**WHAT TO PRODUCE:**
Please transcribe the listing that follows exactly; images are to be excluded.

**DATASET EXTRACT:**
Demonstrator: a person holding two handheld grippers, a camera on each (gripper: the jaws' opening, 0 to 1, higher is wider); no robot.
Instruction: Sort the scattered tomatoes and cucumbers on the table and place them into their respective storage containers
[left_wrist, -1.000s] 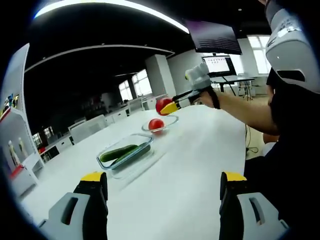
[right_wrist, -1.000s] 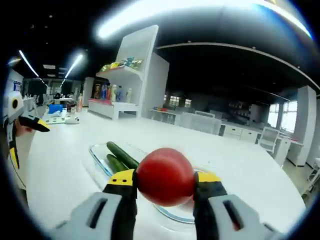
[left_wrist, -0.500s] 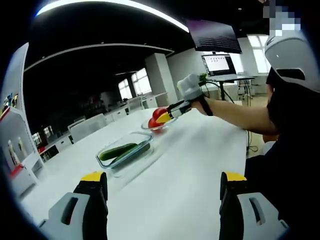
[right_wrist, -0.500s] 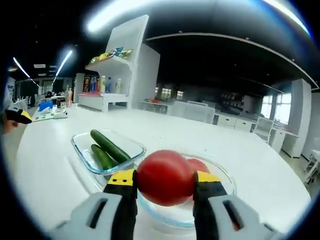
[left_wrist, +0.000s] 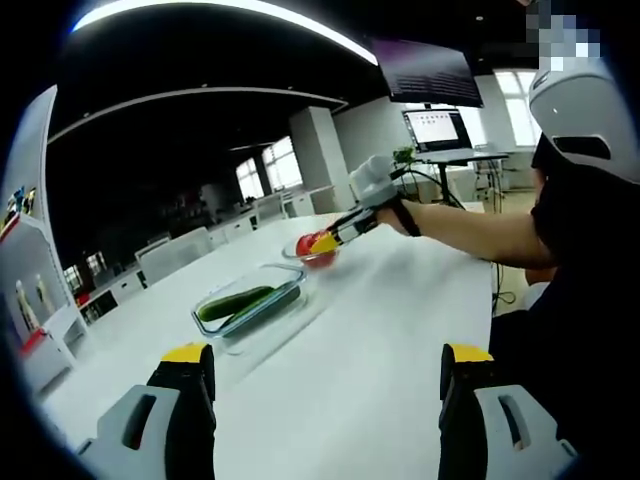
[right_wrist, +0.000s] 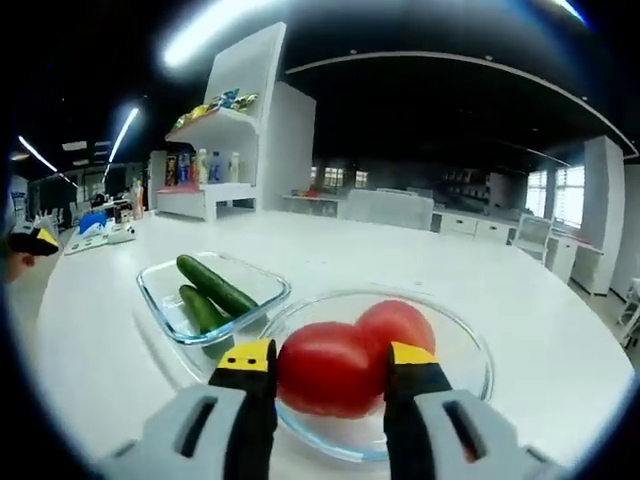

**EXERCISE OUTPUT:**
Demonstrator: a person holding two handheld grippers, a camera on each (gripper: the jaws' opening, 0 to 1, higher is wider); no robot.
Instruction: Sort the scattered tomatoes and cucumbers on the table and place them into their respective storage containers
[left_wrist, -1.000s] 
[right_wrist, -1.000s] 
[left_wrist, -0.500s] 
[right_wrist, -0.500s] 
[left_wrist, +0.000s] 
[right_wrist, +0.000s] 

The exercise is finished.